# Exercise objective
Below are some records. Return exactly the lines from the one with "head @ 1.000" to the one with "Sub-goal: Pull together", and nothing else.

# Study material
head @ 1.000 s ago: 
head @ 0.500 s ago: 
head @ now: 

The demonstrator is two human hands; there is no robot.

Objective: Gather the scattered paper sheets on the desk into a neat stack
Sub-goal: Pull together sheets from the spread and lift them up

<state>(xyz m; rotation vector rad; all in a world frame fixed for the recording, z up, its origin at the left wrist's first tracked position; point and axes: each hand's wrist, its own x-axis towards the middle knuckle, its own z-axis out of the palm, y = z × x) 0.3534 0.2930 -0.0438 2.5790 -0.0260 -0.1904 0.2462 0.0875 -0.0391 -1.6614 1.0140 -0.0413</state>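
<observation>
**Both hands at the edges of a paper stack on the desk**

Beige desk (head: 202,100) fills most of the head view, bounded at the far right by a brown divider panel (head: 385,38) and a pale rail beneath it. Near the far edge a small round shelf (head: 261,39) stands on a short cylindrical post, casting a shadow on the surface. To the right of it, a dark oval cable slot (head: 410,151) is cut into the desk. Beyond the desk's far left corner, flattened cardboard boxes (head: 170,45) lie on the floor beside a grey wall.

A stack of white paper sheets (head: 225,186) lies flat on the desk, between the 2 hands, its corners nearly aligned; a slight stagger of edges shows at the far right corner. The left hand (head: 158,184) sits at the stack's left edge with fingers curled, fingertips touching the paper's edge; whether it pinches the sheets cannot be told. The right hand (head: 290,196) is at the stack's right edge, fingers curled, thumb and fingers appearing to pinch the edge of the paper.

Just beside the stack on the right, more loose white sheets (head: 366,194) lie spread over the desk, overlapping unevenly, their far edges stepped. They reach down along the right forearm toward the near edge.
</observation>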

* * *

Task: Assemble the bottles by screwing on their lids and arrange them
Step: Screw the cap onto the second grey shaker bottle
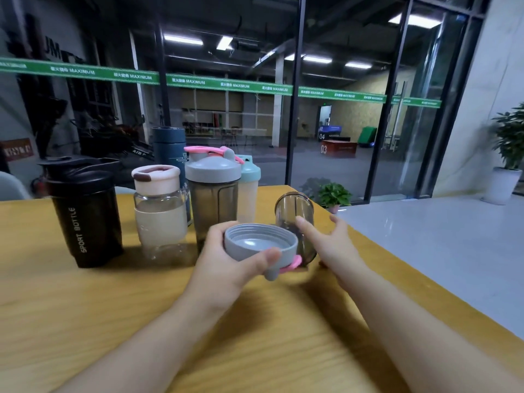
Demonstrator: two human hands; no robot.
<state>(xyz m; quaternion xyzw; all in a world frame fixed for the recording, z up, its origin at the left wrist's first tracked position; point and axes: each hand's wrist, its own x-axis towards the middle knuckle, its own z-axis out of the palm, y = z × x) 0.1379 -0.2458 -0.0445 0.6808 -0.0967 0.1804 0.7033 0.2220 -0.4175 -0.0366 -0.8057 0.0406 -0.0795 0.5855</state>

# Answer below
head @ 1.000 s ago: 
head @ 0.500 s ago: 
head @ now: 

The demonstrator is two human hands; there is no robot.

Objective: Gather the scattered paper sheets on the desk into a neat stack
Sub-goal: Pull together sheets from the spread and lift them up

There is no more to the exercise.